Teragram’s natural language processing (NLP) technologies help turn text – in many languages and from many sources – into useable information. NLP enables richer data processing at the level of words, linguistic relations and word meanings. Teragram has developed and maintains large annotated dictionaries containing several hundred million words in more than 30 languages.
Teragram’s advanced categorisation technologies provide instant, advanced classification of documents according to custom criteria, applied throughout the organisation. This enables faster and more accurate access to documents organised by specific topics that match the interest of a given user, regardless of the original document's location.

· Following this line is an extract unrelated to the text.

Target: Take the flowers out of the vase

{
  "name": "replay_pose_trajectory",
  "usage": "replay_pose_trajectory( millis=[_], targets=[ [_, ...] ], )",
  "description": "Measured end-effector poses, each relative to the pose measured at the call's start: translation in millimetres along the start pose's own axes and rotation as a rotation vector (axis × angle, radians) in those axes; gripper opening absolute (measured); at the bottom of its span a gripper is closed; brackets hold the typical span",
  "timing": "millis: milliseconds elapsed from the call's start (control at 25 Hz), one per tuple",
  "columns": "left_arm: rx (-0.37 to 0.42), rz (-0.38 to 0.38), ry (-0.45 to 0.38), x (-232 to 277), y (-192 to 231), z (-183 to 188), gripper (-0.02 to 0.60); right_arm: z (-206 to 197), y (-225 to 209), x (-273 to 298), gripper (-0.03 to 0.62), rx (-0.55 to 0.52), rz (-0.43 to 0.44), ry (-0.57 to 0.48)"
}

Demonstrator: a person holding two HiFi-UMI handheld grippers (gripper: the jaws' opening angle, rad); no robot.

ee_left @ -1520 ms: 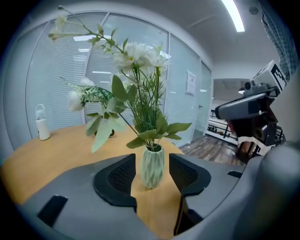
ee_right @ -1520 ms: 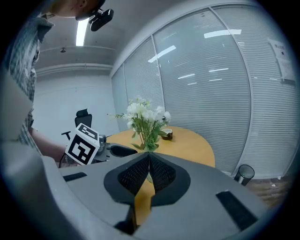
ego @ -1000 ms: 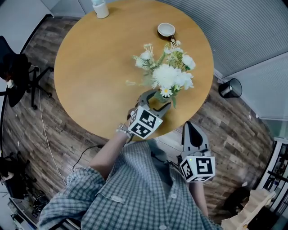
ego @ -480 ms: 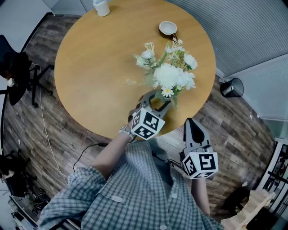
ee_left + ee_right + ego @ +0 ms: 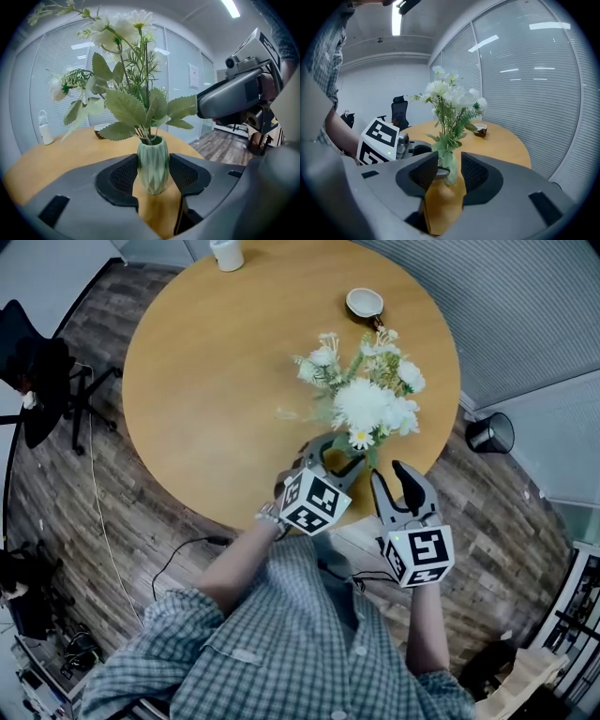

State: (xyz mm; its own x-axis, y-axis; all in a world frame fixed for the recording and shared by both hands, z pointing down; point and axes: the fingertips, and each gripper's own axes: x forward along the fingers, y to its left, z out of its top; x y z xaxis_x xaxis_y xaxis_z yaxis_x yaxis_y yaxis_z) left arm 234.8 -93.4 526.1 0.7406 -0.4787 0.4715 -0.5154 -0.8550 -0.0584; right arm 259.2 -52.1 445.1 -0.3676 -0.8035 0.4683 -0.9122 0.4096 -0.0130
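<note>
Two grippers: left gripper (image 5: 330,456) has just closed on the vase (image 5: 153,168), lower centre of its view, likely steadying it; right gripper (image 5: 394,479), jaws just opened and empty, should next advance and pinch the flowers (image 5: 366,404) just above the vase.

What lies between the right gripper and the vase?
Only bare tabletop, in the right gripper view. The right gripper, its jaws just opening with nothing between them, is short of the vase.
</note>
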Motion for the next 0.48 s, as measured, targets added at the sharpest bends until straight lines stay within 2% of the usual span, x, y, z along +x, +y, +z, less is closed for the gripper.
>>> replay_pose_trajectory(
  millis=[480],
  targets=[
    [-0.003, 0.003, 0.012, 2.8, -5.8, 1.6, 0.222, 2.5, 2.2, 49.9, 0.164, -0.088, 0.069, 0.027]
  ],
)
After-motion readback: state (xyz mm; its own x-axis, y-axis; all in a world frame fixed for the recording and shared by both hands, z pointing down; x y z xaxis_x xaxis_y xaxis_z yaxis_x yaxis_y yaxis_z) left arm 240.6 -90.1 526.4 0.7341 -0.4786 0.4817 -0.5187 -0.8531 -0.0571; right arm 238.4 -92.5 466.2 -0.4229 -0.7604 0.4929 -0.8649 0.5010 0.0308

For enterprise search, Teragram’s NLP technologies scan structured corporate databases and unstructured sources including text-based reports and Web pages to provide comprehensive answers from these multiple information sources.
“With today’s multinational companies and distributed workforces, as well as tremendous amounts of data in disparate systems and formats, it’s more important than ever to get quick and accurate answers to key business questions,” says Schabes.

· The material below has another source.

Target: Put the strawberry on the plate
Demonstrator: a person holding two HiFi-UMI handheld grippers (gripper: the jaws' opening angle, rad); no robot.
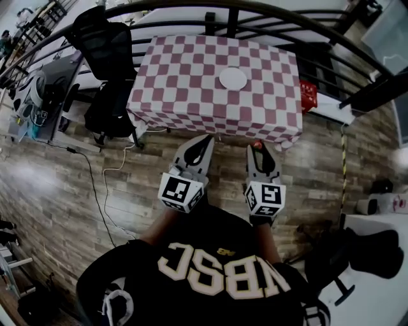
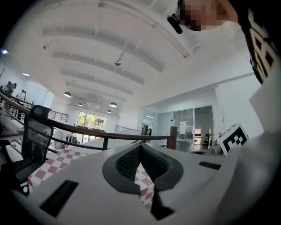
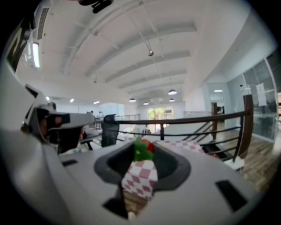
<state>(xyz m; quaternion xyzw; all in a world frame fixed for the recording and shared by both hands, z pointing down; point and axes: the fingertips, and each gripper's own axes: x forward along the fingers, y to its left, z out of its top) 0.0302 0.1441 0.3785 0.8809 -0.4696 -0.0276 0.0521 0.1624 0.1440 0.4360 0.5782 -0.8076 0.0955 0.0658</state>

“Enterprise search is a competitive weapon for tapping an organisation’s existing data resources. Combining SAS’ business intelligence, data integration and advanced analytics with Teragram’s NLP technologies will deliver answers to search queries in seconds.”
Teragram’s sophisticated search capabilities deliver an easy-to-use environment for BI, extending the availability and use of BI throughout organisations. The combination of SAS and Teragram technologies provides indexing driven not just by a report’s header, but by its actual content and the metadata associated with it.

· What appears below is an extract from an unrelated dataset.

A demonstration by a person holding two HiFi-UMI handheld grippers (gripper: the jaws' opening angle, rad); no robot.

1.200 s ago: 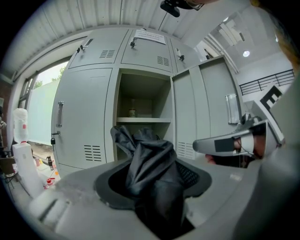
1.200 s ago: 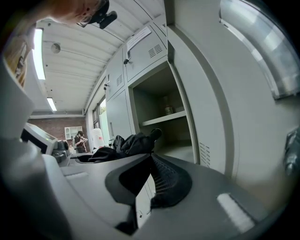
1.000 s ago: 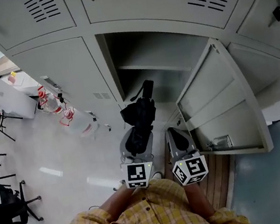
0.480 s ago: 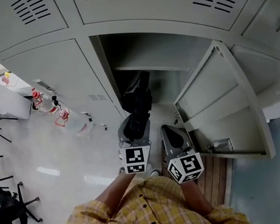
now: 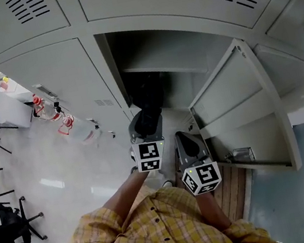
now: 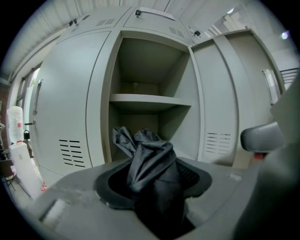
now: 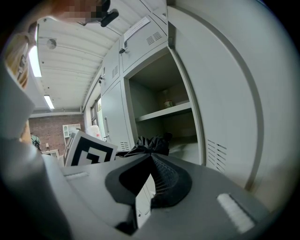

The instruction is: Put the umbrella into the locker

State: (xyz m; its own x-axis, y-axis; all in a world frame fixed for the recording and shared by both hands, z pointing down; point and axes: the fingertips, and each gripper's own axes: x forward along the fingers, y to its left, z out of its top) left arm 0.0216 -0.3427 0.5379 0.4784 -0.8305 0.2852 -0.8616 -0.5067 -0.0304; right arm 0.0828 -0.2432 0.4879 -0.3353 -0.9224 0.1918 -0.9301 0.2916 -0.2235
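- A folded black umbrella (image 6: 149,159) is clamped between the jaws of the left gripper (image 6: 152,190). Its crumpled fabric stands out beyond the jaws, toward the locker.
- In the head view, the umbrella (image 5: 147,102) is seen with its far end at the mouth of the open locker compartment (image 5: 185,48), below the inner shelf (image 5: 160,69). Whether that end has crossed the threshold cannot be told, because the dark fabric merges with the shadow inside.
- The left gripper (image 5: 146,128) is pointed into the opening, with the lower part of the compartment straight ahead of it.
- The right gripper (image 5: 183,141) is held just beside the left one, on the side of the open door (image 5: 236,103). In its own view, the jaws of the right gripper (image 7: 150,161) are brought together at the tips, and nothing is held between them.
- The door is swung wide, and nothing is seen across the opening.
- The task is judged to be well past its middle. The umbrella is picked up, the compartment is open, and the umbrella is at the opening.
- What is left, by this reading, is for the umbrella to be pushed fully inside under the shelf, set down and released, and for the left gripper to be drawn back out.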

Teragram also brings SAS the next generation of mobile search, helping individuals scan information remotely and get answers faster. Using Teragram’s mobile search technology, individuals can store and retrieve information, connect to outside applications such as BI systems, and search databases from their BlackBerry, smart phone or other mobile device.
Business management expert Bill Jensen first decried the downsides of today's information explosion back in 2001, in his book "Simplicity." According to his research, echoed by others, the most conservative estimates currently show that business information is doubling every eighteen months. This data flood has only grown more pronounced in recent years, and much of this data lies outside traditional, “structured” databases.
According to estimates, unstructured data comprises up to 70% of all business data. This unstructured data resides in customer comments and service notes, e-mail and chat threads, documents and surveys, blogs and RSS feeds, warranty claims, resumes, voicemail and phone logs, among other sources.
If businesses fail to include this unstructured data in their analyses – of customers, market opportunities, internal operations, supply chains, etc. – they are only seeing part of the complete picture, and can make bad decisions as a result. Powerful analytics like SAS’ can help organisations weave structured and unstructured data to uncover hidden patterns and trends, and then use this insight to make better decisions, solve problems and take advantage of opportunities.